Problem description: Please give back only the lines below from the one containing "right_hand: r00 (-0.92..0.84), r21" to the one containing "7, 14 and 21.", each repeated word for word, both ends included.

Extracted records
►

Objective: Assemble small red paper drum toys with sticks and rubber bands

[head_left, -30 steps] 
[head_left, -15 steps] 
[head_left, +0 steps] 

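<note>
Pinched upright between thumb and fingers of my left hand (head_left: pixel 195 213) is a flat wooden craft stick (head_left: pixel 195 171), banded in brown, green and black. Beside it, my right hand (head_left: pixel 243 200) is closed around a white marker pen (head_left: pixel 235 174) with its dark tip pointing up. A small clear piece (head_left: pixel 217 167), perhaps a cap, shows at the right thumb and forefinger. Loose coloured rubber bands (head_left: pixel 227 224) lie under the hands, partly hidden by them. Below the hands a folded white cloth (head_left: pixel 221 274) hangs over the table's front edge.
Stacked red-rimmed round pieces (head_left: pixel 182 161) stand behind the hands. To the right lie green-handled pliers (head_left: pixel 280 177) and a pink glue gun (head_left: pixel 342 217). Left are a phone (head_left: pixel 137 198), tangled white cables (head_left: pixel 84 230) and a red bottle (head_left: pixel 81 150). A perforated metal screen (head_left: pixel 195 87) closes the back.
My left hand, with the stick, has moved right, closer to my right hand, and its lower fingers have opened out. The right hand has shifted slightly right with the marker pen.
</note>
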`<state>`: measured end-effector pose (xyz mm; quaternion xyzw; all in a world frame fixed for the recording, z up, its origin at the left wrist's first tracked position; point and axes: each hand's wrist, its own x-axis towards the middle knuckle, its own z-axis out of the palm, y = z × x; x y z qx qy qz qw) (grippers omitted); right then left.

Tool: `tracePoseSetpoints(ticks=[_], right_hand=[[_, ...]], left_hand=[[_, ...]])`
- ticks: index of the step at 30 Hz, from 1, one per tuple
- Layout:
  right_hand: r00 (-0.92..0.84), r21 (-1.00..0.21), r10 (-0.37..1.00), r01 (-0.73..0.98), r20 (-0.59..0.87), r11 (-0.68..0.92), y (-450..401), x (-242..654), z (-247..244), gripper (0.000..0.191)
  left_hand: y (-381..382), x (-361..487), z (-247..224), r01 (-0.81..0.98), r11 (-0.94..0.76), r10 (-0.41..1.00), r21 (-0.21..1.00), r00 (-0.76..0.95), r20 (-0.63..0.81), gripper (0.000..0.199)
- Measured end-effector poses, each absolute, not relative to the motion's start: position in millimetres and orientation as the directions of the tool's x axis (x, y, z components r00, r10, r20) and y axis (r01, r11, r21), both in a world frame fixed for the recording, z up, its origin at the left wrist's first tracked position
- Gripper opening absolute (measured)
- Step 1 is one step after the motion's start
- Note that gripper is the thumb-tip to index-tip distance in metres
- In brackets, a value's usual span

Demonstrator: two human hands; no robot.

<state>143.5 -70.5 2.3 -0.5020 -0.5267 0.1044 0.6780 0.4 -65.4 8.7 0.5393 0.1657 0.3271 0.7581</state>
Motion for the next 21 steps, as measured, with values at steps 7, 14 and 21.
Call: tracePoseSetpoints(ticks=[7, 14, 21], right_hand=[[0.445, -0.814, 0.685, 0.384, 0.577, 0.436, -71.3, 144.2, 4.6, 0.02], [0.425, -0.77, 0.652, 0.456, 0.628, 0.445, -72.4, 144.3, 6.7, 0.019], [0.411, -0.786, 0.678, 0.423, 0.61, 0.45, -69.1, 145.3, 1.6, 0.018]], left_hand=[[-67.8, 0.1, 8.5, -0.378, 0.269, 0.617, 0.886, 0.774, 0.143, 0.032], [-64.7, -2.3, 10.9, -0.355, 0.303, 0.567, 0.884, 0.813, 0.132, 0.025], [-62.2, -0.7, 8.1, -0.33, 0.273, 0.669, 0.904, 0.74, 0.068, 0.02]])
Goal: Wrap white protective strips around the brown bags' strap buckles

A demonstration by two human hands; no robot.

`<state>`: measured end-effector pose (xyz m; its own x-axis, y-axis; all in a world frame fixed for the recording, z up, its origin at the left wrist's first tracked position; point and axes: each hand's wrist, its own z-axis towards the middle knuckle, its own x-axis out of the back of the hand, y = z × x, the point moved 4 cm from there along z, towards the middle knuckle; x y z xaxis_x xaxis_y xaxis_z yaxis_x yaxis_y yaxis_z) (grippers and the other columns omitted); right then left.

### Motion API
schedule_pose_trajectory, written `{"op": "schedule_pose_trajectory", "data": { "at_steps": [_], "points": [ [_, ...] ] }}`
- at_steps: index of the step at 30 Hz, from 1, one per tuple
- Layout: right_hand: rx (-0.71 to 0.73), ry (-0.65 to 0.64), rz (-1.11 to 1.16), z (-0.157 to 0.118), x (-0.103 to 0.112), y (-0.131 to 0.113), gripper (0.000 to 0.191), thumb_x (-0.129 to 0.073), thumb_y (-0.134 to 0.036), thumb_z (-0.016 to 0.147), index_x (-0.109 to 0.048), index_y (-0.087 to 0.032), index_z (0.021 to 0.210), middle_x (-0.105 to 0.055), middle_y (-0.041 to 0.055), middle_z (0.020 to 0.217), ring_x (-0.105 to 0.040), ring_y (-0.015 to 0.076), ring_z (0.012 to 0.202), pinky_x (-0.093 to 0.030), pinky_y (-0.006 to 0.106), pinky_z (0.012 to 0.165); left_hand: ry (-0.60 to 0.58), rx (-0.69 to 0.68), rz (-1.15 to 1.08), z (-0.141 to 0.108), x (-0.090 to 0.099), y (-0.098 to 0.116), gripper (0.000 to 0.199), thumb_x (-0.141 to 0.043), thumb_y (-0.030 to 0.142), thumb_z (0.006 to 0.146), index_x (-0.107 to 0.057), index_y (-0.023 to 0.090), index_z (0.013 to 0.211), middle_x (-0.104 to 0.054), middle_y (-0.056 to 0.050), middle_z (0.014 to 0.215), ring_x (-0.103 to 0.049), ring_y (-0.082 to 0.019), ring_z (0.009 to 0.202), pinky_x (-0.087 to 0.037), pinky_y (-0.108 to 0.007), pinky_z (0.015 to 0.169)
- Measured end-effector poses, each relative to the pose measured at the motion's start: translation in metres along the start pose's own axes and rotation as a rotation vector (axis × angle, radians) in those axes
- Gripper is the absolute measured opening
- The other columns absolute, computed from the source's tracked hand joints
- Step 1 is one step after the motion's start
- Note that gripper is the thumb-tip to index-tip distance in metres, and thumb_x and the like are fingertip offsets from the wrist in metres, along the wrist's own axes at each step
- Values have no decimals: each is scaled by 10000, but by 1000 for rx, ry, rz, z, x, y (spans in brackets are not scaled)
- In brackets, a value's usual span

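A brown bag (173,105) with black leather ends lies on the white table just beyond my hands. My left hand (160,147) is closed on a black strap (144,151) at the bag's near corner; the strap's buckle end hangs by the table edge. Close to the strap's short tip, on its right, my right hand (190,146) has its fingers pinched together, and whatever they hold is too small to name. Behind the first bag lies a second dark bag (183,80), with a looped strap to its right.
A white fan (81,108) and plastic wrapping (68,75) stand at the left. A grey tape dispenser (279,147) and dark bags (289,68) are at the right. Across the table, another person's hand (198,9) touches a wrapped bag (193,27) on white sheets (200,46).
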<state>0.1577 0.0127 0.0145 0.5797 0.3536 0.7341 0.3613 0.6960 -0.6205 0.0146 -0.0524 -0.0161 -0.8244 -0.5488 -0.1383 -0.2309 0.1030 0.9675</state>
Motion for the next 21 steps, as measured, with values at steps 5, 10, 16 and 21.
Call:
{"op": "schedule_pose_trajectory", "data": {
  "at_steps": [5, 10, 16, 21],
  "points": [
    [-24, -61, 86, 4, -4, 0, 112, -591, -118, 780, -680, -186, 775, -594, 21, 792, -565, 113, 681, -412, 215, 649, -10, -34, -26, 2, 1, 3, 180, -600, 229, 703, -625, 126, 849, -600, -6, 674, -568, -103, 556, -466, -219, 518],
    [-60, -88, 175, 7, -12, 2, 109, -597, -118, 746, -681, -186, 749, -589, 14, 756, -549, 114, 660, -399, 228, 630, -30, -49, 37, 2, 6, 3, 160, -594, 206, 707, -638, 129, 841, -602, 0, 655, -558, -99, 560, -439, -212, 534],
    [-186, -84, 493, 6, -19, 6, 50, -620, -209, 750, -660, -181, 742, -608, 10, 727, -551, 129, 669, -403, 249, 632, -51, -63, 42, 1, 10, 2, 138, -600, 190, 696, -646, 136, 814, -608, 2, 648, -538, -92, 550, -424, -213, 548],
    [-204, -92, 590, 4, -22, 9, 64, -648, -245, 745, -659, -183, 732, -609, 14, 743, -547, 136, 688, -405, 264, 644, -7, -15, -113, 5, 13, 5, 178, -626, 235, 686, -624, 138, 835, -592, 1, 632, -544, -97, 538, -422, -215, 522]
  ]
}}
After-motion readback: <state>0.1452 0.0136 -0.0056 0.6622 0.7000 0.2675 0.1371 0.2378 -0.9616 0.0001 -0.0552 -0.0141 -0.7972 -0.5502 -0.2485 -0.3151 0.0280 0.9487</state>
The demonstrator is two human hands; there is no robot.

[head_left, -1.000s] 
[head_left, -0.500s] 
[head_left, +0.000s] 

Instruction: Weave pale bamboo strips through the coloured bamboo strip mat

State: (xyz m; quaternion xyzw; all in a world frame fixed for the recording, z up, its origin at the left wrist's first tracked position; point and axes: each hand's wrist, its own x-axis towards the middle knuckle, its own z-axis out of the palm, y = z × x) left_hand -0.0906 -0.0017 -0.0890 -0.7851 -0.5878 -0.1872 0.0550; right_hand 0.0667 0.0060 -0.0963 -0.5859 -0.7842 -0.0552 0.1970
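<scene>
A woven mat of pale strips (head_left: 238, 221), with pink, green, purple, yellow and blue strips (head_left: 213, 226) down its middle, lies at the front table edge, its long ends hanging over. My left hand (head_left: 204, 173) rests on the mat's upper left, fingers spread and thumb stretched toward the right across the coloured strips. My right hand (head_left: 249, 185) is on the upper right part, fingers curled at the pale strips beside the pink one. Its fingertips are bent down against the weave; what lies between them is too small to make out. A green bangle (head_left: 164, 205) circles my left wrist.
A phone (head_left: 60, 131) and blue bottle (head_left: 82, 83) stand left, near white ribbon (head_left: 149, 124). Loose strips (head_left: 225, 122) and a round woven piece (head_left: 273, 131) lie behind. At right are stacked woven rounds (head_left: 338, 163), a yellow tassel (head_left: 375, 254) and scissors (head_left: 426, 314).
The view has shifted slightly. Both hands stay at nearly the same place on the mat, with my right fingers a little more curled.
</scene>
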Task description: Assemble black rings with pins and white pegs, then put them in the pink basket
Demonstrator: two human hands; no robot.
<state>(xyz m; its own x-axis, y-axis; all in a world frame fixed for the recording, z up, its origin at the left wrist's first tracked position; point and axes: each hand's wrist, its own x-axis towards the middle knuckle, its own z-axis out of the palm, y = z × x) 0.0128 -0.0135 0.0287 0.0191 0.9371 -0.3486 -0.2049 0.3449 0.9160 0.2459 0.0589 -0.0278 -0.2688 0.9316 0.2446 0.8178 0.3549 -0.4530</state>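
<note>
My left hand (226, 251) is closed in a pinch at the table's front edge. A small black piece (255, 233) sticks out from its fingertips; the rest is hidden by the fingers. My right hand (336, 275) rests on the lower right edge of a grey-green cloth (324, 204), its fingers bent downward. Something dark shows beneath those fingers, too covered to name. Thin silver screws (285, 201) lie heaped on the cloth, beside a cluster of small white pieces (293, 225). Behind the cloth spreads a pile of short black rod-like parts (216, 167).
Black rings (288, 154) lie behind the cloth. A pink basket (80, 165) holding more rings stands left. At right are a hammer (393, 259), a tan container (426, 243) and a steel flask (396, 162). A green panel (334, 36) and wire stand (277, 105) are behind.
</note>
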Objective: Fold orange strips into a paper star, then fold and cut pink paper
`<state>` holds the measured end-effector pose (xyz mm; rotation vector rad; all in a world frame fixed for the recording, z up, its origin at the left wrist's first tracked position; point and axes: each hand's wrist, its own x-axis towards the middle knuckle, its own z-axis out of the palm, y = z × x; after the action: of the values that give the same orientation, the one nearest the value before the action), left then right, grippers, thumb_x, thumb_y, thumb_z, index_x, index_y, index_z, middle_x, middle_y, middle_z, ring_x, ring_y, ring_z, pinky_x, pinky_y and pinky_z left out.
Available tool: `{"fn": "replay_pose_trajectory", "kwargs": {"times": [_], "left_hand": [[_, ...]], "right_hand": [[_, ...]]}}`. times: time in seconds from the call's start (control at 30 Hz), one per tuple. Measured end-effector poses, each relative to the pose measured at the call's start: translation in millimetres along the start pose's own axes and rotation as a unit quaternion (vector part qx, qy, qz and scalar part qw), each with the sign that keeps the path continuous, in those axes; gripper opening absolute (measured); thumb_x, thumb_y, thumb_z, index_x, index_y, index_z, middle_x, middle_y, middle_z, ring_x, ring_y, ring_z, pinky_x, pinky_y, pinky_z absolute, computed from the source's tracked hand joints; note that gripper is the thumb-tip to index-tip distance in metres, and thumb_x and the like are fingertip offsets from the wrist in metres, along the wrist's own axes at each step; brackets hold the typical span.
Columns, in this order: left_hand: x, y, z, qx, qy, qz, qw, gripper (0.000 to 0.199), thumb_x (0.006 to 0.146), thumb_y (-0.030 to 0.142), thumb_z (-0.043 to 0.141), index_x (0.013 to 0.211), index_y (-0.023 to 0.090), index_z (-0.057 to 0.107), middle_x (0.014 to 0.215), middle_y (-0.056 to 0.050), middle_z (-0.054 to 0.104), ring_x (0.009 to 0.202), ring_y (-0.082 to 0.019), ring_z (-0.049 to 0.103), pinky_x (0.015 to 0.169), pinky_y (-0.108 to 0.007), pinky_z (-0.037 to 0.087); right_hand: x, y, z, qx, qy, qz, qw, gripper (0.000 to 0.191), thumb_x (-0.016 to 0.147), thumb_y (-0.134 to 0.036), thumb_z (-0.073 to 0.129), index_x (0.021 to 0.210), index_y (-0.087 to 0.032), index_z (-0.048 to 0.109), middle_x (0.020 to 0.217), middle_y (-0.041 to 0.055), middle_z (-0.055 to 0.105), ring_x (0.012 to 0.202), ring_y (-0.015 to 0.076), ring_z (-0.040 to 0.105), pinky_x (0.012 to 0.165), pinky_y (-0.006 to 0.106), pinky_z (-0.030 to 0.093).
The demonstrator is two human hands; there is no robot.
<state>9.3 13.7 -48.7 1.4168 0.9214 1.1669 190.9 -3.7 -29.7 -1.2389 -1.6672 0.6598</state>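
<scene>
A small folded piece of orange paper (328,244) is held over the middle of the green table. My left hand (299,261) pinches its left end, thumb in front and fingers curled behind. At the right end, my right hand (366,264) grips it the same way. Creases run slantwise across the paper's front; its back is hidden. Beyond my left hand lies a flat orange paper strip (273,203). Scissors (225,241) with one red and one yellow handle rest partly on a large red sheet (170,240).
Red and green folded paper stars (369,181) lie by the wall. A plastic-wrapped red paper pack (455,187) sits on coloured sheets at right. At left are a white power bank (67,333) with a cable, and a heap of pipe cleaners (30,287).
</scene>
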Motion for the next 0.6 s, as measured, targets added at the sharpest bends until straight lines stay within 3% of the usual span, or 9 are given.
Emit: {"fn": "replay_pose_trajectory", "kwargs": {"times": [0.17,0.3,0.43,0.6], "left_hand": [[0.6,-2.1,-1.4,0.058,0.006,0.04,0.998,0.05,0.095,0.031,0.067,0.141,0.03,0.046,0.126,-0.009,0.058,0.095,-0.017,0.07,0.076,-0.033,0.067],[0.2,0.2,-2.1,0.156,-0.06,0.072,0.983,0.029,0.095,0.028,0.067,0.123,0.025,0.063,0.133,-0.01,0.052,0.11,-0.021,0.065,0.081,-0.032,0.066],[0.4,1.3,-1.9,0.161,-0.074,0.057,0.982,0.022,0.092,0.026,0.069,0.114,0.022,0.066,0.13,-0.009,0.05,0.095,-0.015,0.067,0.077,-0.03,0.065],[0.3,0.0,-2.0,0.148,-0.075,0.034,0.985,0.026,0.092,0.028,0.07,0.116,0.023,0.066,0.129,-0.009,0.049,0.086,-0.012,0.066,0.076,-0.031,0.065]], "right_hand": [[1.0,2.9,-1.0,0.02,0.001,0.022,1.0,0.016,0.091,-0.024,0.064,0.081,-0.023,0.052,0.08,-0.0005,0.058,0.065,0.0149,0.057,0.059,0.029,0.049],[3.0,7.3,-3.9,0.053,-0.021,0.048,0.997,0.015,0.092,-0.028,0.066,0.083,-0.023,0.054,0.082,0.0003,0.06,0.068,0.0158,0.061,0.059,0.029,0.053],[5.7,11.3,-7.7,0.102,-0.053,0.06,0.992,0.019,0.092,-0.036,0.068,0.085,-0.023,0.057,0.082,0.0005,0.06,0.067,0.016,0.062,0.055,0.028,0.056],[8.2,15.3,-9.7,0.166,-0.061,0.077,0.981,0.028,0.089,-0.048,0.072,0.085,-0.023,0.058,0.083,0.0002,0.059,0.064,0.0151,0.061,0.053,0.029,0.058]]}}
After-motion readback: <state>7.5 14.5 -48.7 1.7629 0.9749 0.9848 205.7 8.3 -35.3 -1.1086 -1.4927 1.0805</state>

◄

Exercise answer:
  right_hand: r00 (-0.92..0.84), r21 (-1.00..0.21), r10 (-0.37..1.00), r01 (-0.73..0.98), r20 (-0.59..0.87), r11 (-0.68..0.92), y (-450..401), x (-242..654), z (-247..244), gripper (0.000..0.191)
  left_hand: y (-381..382), x (-361..487), z (-247..224), r01 (-0.81..0.98), r11 (-0.94..0.76), r10 (-0.41..1.00), r21 (-0.21..1.00), r00 (-0.76..0.95), r20 (-0.63..0.81), gripper (0.000..0.199)
- Measured end-effector poses, each absolute, not relative to the motion's start: position in millimetres and orientation as the directions of the tool's x axis (x, y, z components r00, r10, r20) and y axis (r01, r11, r21), both in a world frame fixed for the recording, z up, its origin at the left wrist's first tracked position
- Gripper opening absolute (measured)
- Step 1 is one step after the motion's start
- Note that gripper is the thumb-tip to index-tip distance in metres
- In brackets, a value's usual span

Demonstrator: two human hands; no robot.

<state>143.5 -70.5 2.3 -0.5020 -0.5267 0.1044 0.6780 0.4 -65.4 8.7 0.5393 0.1657 0.3271 0.7581</state>
Motion for the next 21 steps, as measured, with values at steps 7, 14 and 21.

Nothing remains to be written for this exercise.